Anna Adamo ha gli occhi verdi e un sorriso che contagia. Ventidue anni a marzo, vive a Scafati, nel Salernitano. Disabile, dalla nascita. Parto gemellare e complicazioni, la tragica morte del maschietto, lei sopravvive. Ma, con la diagnosi di tetraparesi spastica, sarà una vita in salita.
Che ha deciso di raccontare in un libro, “La disabilità non è un limite”, edito da Europa Edizioni. Guardandosi dentro e guardando fuori, perché – racconta – “non è facile convivere con una disabilità. Non lo è per nulla, sia per la persona che ne è portatrice, sia per coloro che vi sono intorno. Non lo è quando ci si guarda allo specchio, lo stesso specchio che non fa altro che mettere in risalto le gambe storte, i piedi troppo piccoli, mal definiti e tanto incapaci di eseguire un passo degno di questo nome, di indossare ciò che per una donna è sinonimo di femminilità indiscussa, ovvero un bel paio di scarpe con il tacco. Non è facile convivere con una disabilità quando si passeggia per strada, perché bisogna fare i conti con gli sguardi dei passanti carichi di pietà, di paura di avvicinarsi a quella disabilità, quasi come fosse una bestia feroce capace di divorare tutta d’un fiato chiunque le si avvicini”.
L’ha percorsa, quella strada in salita. Comprendendo, cammin facendo, “che la disabilità non rappresenta un limite, perché i limiti sono solo negli occhi di chi ci guarda”. E allora ha deciso di raccontarsi.

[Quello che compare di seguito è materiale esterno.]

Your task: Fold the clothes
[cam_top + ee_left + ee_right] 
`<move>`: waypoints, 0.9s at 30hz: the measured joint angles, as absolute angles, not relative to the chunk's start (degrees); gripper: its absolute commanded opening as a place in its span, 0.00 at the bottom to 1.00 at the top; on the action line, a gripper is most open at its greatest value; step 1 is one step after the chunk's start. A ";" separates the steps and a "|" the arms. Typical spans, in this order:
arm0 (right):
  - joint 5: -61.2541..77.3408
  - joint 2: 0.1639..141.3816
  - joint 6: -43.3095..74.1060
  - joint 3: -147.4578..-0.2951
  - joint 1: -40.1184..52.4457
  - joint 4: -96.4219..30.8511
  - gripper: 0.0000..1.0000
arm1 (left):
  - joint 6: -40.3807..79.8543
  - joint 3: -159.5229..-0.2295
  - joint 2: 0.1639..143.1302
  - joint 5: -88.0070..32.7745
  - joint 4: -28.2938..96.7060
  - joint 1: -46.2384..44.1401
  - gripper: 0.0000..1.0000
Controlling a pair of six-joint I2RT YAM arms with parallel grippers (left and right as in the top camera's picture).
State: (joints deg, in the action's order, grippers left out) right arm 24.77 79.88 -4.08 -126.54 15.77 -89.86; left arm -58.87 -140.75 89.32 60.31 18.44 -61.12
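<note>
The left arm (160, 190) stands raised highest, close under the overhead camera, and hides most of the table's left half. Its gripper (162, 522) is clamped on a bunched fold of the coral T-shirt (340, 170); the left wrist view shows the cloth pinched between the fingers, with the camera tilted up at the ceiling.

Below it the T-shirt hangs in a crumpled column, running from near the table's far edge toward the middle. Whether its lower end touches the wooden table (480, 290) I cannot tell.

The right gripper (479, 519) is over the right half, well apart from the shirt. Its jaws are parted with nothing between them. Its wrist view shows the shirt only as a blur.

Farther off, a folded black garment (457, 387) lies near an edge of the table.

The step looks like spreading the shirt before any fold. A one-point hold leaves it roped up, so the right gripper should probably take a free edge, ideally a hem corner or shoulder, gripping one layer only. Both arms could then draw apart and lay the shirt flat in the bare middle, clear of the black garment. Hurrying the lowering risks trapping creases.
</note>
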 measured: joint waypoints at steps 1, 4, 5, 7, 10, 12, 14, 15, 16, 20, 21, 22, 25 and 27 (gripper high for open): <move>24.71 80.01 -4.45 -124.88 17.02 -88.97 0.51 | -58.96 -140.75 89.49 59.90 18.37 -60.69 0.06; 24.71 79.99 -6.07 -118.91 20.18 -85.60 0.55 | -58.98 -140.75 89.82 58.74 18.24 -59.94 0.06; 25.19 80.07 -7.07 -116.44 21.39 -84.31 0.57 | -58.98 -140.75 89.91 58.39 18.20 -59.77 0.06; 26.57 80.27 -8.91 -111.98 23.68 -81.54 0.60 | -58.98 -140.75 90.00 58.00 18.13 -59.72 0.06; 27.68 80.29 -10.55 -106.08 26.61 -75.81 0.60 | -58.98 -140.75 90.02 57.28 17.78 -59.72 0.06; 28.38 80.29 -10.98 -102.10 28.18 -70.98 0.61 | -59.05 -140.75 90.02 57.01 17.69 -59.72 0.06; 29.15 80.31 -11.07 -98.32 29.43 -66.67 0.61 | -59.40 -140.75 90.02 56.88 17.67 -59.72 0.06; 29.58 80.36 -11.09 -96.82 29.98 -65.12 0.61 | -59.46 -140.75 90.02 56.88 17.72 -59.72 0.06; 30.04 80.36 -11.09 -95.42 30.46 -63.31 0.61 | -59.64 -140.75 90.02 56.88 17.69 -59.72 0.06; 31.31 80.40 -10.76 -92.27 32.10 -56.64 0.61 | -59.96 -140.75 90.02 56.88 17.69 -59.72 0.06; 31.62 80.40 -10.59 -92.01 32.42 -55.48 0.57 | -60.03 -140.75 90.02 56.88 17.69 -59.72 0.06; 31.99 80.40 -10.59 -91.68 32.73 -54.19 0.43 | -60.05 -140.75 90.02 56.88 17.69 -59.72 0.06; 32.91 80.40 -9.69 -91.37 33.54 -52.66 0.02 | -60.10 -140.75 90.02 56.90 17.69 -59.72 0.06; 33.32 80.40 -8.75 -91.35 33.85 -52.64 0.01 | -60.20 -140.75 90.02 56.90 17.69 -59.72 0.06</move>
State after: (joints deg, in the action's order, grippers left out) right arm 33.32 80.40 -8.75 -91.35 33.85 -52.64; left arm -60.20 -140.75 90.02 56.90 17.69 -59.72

“L’ho fatto – spiega – perché voglio farlo capire a tutti. A quanti ancora pensano che la disabilità sia un ostacolo per realizzarsi. A coloro che hanno paura del diverso. Mi sono messa a nudo. Ho riannodato i fili della memoria raccontando la storia di una bambina cresciuta troppo in fretta. Una bambina oggi donna, che s’è presa un futuro che pareva irraggiungibile. Con grinta, da sola, con l’appoggio di papà Alfonso e mamma Imma”.

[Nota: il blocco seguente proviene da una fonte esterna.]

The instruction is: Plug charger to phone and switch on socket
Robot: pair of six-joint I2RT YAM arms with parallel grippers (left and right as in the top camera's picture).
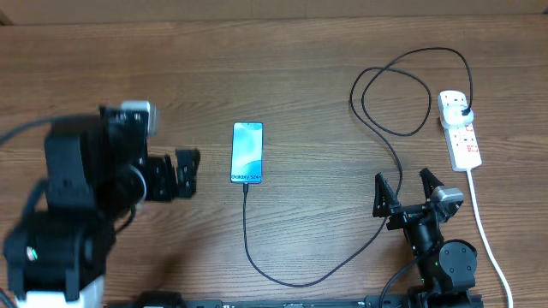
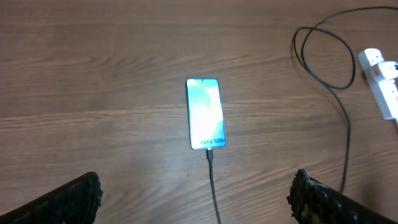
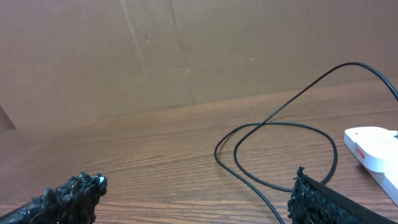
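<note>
A brown wood-grain table is seen, its grain running from 9 to 3 o'clock in the overhead view. At 12 o'clock in the right wrist view, beyond its far edge, a plain brown wall is seen, crossed by faint creases.

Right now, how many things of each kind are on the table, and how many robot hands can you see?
Slim smartphone with a lit blue screen: 1
Long thin black charger cable: 1
White plastic power strip with red-marked switches: 1
Black robot hands: 2, the left hand and the right hand
Total: 5
</note>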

Anna cita Kahil Gibran: “Le anime più forti, sono quelle temprate dalla sofferenza. I caratteri più forti sono cosparsi di cicatrici”. E tira fuori l’orgoglio: “Non è un caso che Dio conferisca le battaglie più difficili ai suoi soldati più forti. Io, che forte non sono nata, lo sono dovuta diventare per cause di forza maggiore”.
Vorrebbe che tutti i disabili si scrollassero di dosso le paure e le ansie, “andando oltre l’aspetto fisico, perché spesso volere è potere”.

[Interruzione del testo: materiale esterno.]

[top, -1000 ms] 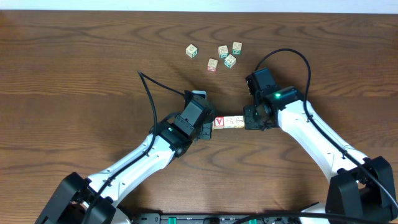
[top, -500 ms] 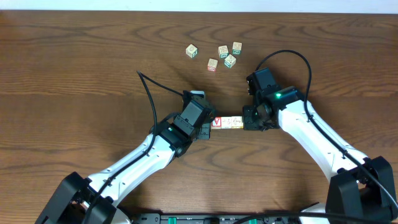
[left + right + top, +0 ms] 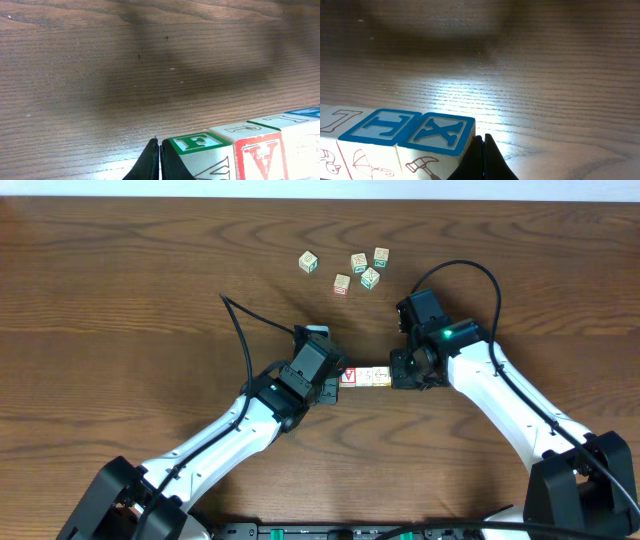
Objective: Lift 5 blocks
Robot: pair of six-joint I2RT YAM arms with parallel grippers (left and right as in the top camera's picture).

Oggi Anna è iscritta alla facoltà di giurisprudenza all’università di Salerno: “Studio per essere indipendente – racconta – e per ottenere giustizia, per fare dei miei limiti un grande punto di forza. Sì, è desiderio di giustizia il mio: quella stessa giustizia negata ai miei genitori dalla morte di mio fratello e dall’elaborazione della mia disabilità. Non sarà facile diventare avvocato. Non sarà facile, perché la mia aspirazione diventa ogni giorno troppo alta: voglio fare il magistrato. E in fondo non so dove mi condurrà il futuro, non so se farò l’avvocato o il magistrato. Ma sono certa del fatto che, qualunque piega prenda la mia vita, io non avrò rimpianti”. E che la disabilità non è un limite.